Please transcribe the listing that follows exactly; images are to be excluded.

### DATASET SECTION
----

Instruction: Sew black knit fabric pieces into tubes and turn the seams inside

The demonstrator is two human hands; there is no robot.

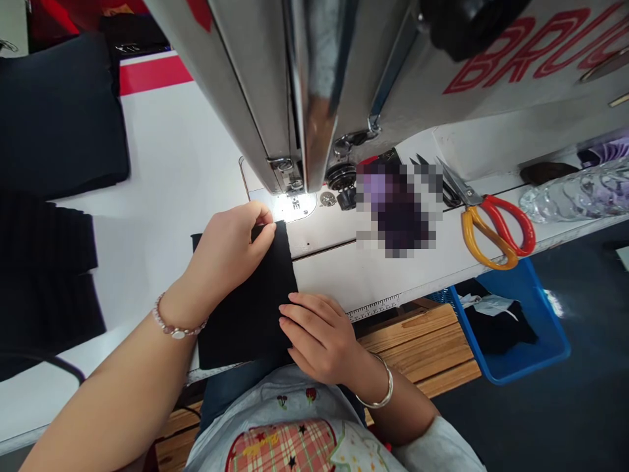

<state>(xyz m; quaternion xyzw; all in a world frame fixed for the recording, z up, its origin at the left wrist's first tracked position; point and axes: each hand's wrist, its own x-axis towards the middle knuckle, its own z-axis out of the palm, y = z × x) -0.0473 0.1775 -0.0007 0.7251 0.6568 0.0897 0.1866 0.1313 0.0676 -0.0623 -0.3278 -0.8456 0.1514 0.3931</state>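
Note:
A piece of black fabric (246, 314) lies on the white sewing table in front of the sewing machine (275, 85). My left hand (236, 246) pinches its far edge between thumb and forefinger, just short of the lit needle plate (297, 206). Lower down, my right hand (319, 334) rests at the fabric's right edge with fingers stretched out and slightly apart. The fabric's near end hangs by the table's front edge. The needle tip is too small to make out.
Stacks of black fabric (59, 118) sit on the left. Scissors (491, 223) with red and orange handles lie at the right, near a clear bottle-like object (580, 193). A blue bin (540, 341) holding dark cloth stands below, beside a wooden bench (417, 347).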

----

### OUTPUT FOR THIS EXERCISE
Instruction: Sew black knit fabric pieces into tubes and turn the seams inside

The demonstrator is two human hands; there is no robot.


<state>(xyz m; quaternion xyzw; all in a world frame fixed for the recording, z up, its origin at the left wrist's first tracked position; point and axes: each hand's wrist, its own x-axis towards the middle knuckle, its own z-axis out of the palm, y = z × x) -0.0473 0.1775 -0.0007 0.7251 0.6568 0.0897 0.1866 0.1313 0.0676 -0.0623 -0.3278 -0.8456 0.1514 0.3931</state>
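Note:
A piece of black fabric (246, 314) lies on the white sewing table in front of the sewing machine (275, 85). My left hand (236, 246) pinches its far edge between thumb and forefinger, just short of the lit needle plate (297, 206). Lower down, my right hand (319, 334) rests at the fabric's right edge with fingers stretched out and slightly apart. The fabric's near end hangs by the table's front edge. The needle tip is too small to make out.
Stacks of black fabric (59, 118) sit on the left. Scissors (491, 223) with red and orange handles lie at the right, near a clear bottle-like object (580, 193). A blue bin (540, 341) holding dark cloth stands below, beside a wooden bench (417, 347).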

The answer requires no further additions.